Isabella replies, "Alas, alas!" This is the precise moment, I think, depicted in the painting. Isabella sympathetically lays her hands upon her brother's heart to comfort him and looks up at him with obvious pity and concern. But Claudio looks away with furrowed brow and awkwardly fiddles with the shackles on his leg. He knows that what he is to say next must be put in the most diplomatic terms, for he is going to ask her to trade her virginity for his life. Now the scene makes sense: Isabella's expression, Claudio's awkwardness, the half-open mouth prepared to ask for this sacrifice, and his gaze directed away from sister, whom he cannot look in the eye as he asks of her what he must.

CLAUDIO: Sweet sister, let me live:
What sin you do to save a brother's life,
Nature dispenses with the deed so far
That it becomes a virtue.
ISABELLA: O you beast!
O faithless coward! O dishonest wretch!
Wilt thou be made a man out of my vice?
Is't not a kind of incest, to take life
From thine own sister's shame? What should I think?
Heaven shield my mother play'd my father fair!
For such a warped slip of wilderness
Ne'er issued from his blood. Take my defiance!
Die, perish! Might but my bending down
Reprieve thee from thy fate, it should proceed:
I'll pray a thousand prayers for thy death,
No word to save thee.
CLAUDIO: Nay, hear me, Isabel.
ISABELLA: O, fie, fie, fie!
Thy sin's not accidental, but a trade.
Mercy to thee would prove itself a bawd:
'Tis best thou diest quickly.
CLAUDIO: O hear me, Isabella!

Thus Hunt captures the moment just before Isabella's violent eruption of disdain and disgust in defense of what one critic has called her "rancid chastity." Her accusation--"O you beast!"--and his plea, "O hear me, Isabella!" suggests an entirely different painting than the one we see. Christopher Wood is correct when he says Claudio and Isabella is "typical of Hunt's preoccupation with sin and guilt and his intensely moralistic approach to art," but he, like most critics, incorrectly assumes that the painting describes a scene where Claudio "pleads with her to save his life" (Wood, Pre-Raphaelites, 19).

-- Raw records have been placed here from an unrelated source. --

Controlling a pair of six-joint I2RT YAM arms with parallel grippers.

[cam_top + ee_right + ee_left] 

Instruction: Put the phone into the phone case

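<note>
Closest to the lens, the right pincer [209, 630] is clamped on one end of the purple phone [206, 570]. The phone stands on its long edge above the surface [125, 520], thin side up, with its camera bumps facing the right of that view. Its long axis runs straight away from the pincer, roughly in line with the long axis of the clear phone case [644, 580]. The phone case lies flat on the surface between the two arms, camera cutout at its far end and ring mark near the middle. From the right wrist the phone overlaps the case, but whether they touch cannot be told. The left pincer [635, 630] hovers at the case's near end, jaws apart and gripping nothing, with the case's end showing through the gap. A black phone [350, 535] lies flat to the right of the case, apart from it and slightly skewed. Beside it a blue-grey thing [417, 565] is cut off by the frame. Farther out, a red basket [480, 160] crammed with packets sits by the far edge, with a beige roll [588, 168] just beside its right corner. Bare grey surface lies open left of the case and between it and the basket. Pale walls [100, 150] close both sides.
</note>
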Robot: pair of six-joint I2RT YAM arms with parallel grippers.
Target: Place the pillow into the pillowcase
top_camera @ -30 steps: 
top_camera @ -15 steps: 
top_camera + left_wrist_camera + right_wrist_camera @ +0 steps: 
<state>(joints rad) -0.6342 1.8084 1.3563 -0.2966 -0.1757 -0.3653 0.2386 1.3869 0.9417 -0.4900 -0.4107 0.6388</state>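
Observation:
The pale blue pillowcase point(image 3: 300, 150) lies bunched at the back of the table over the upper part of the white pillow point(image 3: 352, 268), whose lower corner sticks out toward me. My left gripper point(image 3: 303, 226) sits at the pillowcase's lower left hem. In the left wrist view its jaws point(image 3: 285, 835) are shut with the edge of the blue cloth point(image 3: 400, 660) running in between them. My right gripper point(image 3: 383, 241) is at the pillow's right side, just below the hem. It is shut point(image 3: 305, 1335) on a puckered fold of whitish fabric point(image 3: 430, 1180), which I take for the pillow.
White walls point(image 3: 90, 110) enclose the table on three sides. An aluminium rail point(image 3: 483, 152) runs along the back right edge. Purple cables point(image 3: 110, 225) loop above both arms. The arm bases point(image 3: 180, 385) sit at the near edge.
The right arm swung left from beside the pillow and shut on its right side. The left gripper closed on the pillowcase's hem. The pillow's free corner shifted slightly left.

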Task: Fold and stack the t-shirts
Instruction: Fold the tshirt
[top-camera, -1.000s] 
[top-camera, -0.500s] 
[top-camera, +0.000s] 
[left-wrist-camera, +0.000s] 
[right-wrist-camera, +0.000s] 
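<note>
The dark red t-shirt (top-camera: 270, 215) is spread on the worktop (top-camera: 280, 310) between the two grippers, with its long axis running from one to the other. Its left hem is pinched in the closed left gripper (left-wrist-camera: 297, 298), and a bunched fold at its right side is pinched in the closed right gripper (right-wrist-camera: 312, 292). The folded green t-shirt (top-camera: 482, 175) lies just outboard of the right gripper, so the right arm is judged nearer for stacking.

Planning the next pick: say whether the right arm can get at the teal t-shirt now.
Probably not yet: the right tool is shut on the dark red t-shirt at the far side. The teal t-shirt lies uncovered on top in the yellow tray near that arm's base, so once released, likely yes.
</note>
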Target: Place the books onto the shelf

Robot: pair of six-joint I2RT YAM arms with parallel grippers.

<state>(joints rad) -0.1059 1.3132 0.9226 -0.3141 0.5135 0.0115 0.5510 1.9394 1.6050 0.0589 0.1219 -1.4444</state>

Few critics would argue, however, with the craftsmanship and the execution of the painting; Hunt had gone to the Lollard prison at Lambeth Palace for the background of the picture to get the details right. Hanging in the casement is the lute with which he might have wooed his young lady, and carved in the wood just above the ring that fastens his chain is a reminder of how he came to be in this mess in the first place: the names Claudio and Juliet. The fallen petals of the flower on his cloak at his feet contrasts poignantly with the blossoms on the tree and the blue skies just outside the bars of the window in cell. All in all, it is a powerful depiction of an awkward and dramatically charged moment in Measure for Measure.